OHDSI/Arachne

Metadata format proposal

konstjar opened this issue · 5 comments

The idea is to have in analysis and in Strategus json file additional metadata that will be used for prepopulation of Submission form fields in ARACHNE datanode:

Dedicated file in .zip archive

File name: analysisMetadata.json

Content:

{
    "analysisName": "Simvastatin",
    "analysisType": "COHORT",
    "runtimeEnvironmentName": "Default Runtime",
    "dockerRuntimeEnvironmentImage": "ohdsi/r-hades:latest" 
    "entryPoint": "TestCDMConnector/main.R",
    "studyName": "My study"
}

Strategus format extension

Content:

{
  "metadata": {
      "analysisName": "Simvastatin",
      "analysisType": "COHORT",
      "runtimeEnvironmentName": "Default Runtime",
      "dockerRuntimeEnvironmentImage": "ohdsi/r-hades:latest" 
      "studyName": "My study"
  }
}

For darwin we absolutely need the option to provide this metadata along with the study. We do not want the data partner to change the execution environment in the UI. We essentially want the data partner to upload the study zip file, select the cdm database, and click run. They should not need to provide the entrypoint file (becuase how would they know this?) or execution environment. We want to provide as many details about study execution in the metadata as possible so the data partner just runs the study and that's it.

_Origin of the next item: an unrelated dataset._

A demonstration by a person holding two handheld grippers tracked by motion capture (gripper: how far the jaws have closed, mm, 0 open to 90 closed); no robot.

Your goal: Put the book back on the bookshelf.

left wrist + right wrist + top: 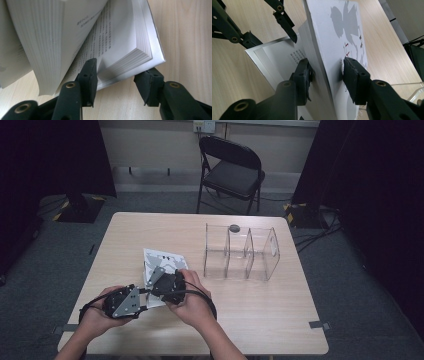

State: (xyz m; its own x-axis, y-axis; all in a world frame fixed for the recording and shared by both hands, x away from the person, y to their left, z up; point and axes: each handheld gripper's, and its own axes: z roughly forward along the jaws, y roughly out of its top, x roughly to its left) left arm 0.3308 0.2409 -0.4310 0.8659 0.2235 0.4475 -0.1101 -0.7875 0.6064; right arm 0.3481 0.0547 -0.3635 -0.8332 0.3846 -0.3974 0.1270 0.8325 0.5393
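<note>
A white paperback book (162, 259) lies open on the wooden table (260, 310). My right gripper (326, 62) is shut on the raised front part, pages plus the cover (337, 30) with its grey shapes, and holds it tilted up. The lower stack of printed pages (125, 45) rests on the table. My left gripper (121, 67) straddles that stack's corner: one finger (88, 75) lies on the top page, the other finger (150, 85) sits just off the back cover's edge. In the high view both hands meet at the book, the left gripper (142, 295) beside the right gripper (157, 276).
A clear plastic divided organizer (240, 255) stands right of the book, with a small dark round thing (234, 227) at its far rim. A black folding chair (232, 170) stands beyond the table. Bare tabletop stretches along the front right.
</note>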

This should work just fine for Darwin I think. I think all Darwin studies (at least right now) will be of custom type.

{
    "analysisName": "Simvastatin",
    "analysisType": "CUSTOM",
    "runtimeEnvironmentName": "Default Runtime",
    "dockerRuntimeEnvironmentImage": "ohdsi/r-hades:latest" 
    "entryPoint": "TestCDMConnector/main.R",
    "studyName": "My study"
}

One question: is there a dependency between the two parameters runtimeEnvironmentName and dockerRuntimeEnvironmentImage?

How do these parameters interact with each other?

Also for darwin we do have both study name and study ID. Not sure if others need both of these as well.

Anyway basically it should work well I think.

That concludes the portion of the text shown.